Transcribe all of the data exactly, leaving nothing out.

===== DATA SHOWN

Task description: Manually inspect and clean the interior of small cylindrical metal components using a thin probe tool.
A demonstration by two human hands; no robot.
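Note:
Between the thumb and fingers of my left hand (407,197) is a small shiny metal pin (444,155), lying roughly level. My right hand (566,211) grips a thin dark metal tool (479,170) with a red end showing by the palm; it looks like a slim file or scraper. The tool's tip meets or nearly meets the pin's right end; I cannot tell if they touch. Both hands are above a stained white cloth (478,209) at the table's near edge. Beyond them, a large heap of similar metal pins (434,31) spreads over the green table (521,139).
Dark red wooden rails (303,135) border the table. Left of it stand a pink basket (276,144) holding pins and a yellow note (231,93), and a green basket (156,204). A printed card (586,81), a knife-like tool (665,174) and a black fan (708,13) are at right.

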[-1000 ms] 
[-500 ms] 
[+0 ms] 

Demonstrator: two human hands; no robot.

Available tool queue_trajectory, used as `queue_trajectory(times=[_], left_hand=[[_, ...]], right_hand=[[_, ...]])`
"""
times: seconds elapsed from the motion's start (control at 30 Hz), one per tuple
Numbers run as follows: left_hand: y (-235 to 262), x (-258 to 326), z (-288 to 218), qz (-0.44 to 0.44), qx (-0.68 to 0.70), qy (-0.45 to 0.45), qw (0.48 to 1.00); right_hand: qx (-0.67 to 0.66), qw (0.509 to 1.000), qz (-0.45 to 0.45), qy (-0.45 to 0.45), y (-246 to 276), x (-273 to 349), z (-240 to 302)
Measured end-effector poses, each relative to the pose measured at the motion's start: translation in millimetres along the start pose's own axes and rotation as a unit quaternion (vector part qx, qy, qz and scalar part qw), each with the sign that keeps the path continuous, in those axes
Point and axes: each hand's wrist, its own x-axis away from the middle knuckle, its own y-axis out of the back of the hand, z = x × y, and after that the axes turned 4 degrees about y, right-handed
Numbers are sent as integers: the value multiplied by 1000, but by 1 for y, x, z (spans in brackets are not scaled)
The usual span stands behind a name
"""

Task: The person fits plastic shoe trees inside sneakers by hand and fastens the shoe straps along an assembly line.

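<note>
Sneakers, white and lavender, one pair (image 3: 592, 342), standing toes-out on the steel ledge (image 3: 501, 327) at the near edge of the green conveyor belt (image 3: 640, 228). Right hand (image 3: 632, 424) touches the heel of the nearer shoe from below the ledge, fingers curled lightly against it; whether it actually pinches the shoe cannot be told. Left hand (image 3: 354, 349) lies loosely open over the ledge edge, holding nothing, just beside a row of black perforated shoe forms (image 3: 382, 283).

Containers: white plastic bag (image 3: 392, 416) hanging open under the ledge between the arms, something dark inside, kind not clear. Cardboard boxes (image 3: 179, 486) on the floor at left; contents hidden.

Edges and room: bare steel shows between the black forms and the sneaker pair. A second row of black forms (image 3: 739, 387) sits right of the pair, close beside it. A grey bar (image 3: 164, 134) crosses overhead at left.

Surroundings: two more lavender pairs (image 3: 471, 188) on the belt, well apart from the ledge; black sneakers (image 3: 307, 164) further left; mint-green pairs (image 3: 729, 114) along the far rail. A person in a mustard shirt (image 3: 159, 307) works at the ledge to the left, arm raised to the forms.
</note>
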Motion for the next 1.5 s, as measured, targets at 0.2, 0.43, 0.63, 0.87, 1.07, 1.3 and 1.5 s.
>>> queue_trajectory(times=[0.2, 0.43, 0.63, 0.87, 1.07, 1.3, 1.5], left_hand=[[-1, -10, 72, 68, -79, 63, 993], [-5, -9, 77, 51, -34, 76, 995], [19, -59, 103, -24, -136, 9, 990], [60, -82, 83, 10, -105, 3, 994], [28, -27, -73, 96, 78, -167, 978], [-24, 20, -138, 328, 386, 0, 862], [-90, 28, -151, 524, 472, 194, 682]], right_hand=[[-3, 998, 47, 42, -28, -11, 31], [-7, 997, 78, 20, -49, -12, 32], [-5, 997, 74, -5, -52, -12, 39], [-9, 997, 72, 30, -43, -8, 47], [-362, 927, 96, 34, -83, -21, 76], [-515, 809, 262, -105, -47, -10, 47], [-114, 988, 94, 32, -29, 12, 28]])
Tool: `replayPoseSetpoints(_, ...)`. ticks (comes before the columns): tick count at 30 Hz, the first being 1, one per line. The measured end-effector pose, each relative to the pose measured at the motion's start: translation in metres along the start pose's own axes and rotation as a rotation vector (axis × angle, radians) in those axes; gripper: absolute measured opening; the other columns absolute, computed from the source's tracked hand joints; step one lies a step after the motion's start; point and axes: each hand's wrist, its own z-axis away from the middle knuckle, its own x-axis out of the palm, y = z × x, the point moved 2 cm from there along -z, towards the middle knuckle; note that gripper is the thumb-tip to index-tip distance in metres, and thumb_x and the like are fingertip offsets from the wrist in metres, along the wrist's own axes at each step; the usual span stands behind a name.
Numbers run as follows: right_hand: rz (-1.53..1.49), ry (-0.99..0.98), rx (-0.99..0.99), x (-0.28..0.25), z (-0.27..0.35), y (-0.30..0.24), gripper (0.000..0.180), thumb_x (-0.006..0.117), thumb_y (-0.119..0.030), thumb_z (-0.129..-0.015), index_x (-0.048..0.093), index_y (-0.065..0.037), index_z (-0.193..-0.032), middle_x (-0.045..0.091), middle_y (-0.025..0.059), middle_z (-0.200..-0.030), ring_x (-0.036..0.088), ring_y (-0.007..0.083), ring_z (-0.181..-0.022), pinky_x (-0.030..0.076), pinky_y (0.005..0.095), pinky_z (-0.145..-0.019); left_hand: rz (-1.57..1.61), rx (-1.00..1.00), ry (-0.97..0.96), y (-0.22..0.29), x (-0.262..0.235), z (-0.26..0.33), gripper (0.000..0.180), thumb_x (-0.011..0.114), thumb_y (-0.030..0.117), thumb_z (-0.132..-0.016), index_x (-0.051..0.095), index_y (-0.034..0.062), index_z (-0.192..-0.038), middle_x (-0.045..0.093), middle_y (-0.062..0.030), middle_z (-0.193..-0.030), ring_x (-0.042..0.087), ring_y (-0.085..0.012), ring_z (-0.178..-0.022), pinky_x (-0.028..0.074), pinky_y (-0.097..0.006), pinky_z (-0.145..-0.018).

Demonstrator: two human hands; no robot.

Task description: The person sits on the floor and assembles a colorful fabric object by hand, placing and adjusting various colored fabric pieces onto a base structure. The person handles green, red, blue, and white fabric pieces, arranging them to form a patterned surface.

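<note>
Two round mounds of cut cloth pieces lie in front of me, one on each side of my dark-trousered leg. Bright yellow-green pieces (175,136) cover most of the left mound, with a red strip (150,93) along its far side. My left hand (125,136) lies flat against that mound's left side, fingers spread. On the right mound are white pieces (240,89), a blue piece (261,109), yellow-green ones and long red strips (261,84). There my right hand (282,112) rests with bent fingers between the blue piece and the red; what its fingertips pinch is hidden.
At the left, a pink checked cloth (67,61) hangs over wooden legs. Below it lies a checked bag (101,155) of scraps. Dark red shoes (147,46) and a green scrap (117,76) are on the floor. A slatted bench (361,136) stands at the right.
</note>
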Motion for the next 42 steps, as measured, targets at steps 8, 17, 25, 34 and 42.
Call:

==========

- RESPONSE AREA
Task description: Manually inspect and clean the interior of small cylindrical metal components using a thin probe tool.
A demonstration by two human hands; no robot.
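Note:
Between the thumb and fingers of my left hand (407,197) is a small shiny metal pin (444,155), lying roughly level. My right hand (566,211) grips a thin dark metal tool (479,170) with a red end showing by the palm; it looks like a slim file or scraper. The tool's tip meets or nearly meets the pin's right end; I cannot tell if they touch. Both hands are above a stained white cloth (478,209) at the table's near edge. Beyond them, a large heap of similar metal pins (434,31) spreads over the green table (521,139).
Dark red wooden rails (303,135) border the table. Left of it stand a pink basket (276,144) holding pins and a yellow note (231,93), and a green basket (156,204). A printed card (586,81), a knife-like tool (665,174) and a black fan (708,13) are at right.
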
[-1000 ms] 
[-500 ms] 
[+0 ms] 

Demonstrator: two human hands; no robot.

Available tool queue_trajectory, used as `queue_trajectory(times=[_], left_hand=[[_, ...]], right_hand=[[_, ...]])`
"""
times: seconds elapsed from the motion's start (control at 30 Hz), one per tuple
Numbers run as follows: left_hand: y (-235 to 262), x (-258 to 326), z (-288 to 218), qz (-0.44 to 0.44), qx (-0.68 to 0.70), qy (-0.45 to 0.45), qw (0.48 to 1.00); right_hand: qx (-0.67 to 0.66), qw (0.509 to 1.000), qz (-0.45 to 0.45), qy (-0.45 to 0.45), y (-246 to 276), x (-273 to 349), z (-240 to 302)
Measured end-effector poses, each relative to the pose measured at the motion's start: translation in millimetres along the start pose's own axes and rotation as a unit quaternion (vector part qx, qy, qz and scalar part qw), each with the sign that keeps the path continuous, in those axes
Point and axes: each hand's wrist, its own x-axis away from the middle knuckle, its own y-axis out of the back of the hand, z = x × y, and after that the axes turned 4 degrees about y, right-handed
Numbers are sent as integers: the value multiplied by 1000, but by 1 for y, x, z (spans in brackets are not scaled)
The usual span stands behind a name
"""

Task: The person fits plastic shoe trees inside sneakers by hand and fastens the shoe straps along an assembly line.

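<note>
Sneakers, white and lavender, one pair (image 3: 592, 342), standing toes-out on the steel ledge (image 3: 501, 327) at the near edge of the green conveyor belt (image 3: 640, 228). Right hand (image 3: 632, 424) touches the heel of the nearer shoe from below the ledge, fingers curled lightly against it; whether it actually pinches the shoe cannot be told. Left hand (image 3: 354, 349) lies loosely open over the ledge edge, holding nothing, just beside a row of black perforated shoe forms (image 3: 382, 283).

Containers: white plastic bag (image 3: 392, 416) hanging open under the ledge between the arms, something dark inside, kind not clear. Cardboard boxes (image 3: 179, 486) on the floor at left; contents hidden.

Edges and room: bare steel shows between the black forms and the sneaker pair. A second row of black forms (image 3: 739, 387) sits right of the pair, close beside it. A grey bar (image 3: 164, 134) crosses overhead at left.

Surroundings: two more lavender pairs (image 3: 471, 188) on the belt, well apart from the ledge; black sneakers (image 3: 307, 164) further left; mint-green pairs (image 3: 729, 114) along the far rail. A person in a mustard shirt (image 3: 159, 307) works at the ledge to the left, arm raised to the forms.
</note>
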Motion for the next 1.5 s, as measured, targets at 0.2, 0.43, 0.63, 0.87, 1.07, 1.3 and 1.5 s.
>>> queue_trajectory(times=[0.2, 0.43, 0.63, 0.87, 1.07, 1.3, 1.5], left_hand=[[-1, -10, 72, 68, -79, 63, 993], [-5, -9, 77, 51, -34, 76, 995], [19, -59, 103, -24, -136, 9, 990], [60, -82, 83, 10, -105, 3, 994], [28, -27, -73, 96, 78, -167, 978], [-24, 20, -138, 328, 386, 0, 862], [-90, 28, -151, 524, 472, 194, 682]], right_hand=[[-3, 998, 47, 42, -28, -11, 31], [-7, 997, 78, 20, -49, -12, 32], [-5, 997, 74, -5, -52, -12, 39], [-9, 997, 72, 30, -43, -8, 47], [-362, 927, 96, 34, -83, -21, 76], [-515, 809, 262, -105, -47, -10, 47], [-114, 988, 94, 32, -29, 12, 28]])
Tool: `replayPoseSetpoints(_, ...)`. ticks (comes before the columns): tick count at 30 Hz, the first being 1, one per line. The measured end-effector pose, each relative to the pose measured at the motion's start: translation in metres along the start pose's own axes and rotation as a rotation vector (axis × angle, radians) in those axes; gripper: absolute measured opening; the other columns absolute, computed from the source's tracked hand joints; step one lies a step after the motion's start; point and axes: each hand's wrist, its own z-axis away from the middle knuckle, its own x-axis out of the palm, y = z × x, the point moved 2 cm from there along -z, towards the middle knuckle; note that gripper is the thumb-tip to index-tip distance in metres, and thumb_x and the like are fingertip offsets from the wrist in metres, along the wrist's own axes at each step; the usual span stands behind a name.
Numbers run as follows: right_hand: rz (-1.53..1.49), ry (-0.99..0.98), rx (-0.99..0.99), x (-0.28..0.25), z (-0.27..0.35), y (-0.30..0.24), gripper (0.000..0.180), thumb_x (-0.006..0.117), thumb_y (-0.119..0.030), thumb_z (-0.129..-0.015), index_x (-0.048..0.093), index_y (-0.065..0.037), index_z (-0.193..-0.032), middle_x (-0.045..0.091), middle_y (-0.025..0.059), middle_z (-0.200..-0.030), ring_x (-0.036..0.088), ring_y (-0.007..0.083), ring_z (-0.181..-0.022), pinky_x (-0.030..0.076), pinky_y (0.005..0.095), pinky_z (-0.145..-0.019); left_hand: rz (-1.57..1.61), rx (-1.00..1.00), ry (-0.97..0.96), y (-0.22..0.29), x (-0.262..0.235), z (-0.26..0.33), gripper (0.000..0.180), thumb_x (-0.011..0.114), thumb_y (-0.030..0.117), thumb_z (-0.132..-0.016), index_x (-0.051..0.095), index_y (-0.034..0.062), index_z (-0.192..-0.038), middle_x (-0.045..0.093), middle_y (-0.062..0.030), middle_z (-0.193..-0.030), ring_x (-0.042..0.087), ring_y (-0.085..0.012), ring_z (-0.178..-0.022), pinky_x (-0.028..0.074), pinky_y (-0.097..0.006), pinky_z (-0.145..-0.018).

Demonstrator: two human hands; no robot.

Task description: The person sits on the floor and assembles a colorful fabric object by hand, placing and adjusting various colored fabric pieces onto a base structure. The person handles green, red, blue, and white fabric pieces, arranging them to form a patterned surface.

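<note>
Two round mounds of cut cloth pieces lie in front of me, one on each side of my dark-trousered leg. Bright yellow-green pieces (175,136) cover most of the left mound, with a red strip (150,93) along its far side. My left hand (125,136) lies flat against that mound's left side, fingers spread. On the right mound are white pieces (240,89), a blue piece (261,109), yellow-green ones and long red strips (261,84). There my right hand (282,112) rests with bent fingers between the blue piece and the red; what its fingertips pinch is hidden.
At the left, a pink checked cloth (67,61) hangs over wooden legs. Below it lies a checked bag (101,155) of scraps. Dark red shoes (147,46) and a green scrap (117,76) are on the floor. A slatted bench (361,136) stands at the right.
</note>
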Motion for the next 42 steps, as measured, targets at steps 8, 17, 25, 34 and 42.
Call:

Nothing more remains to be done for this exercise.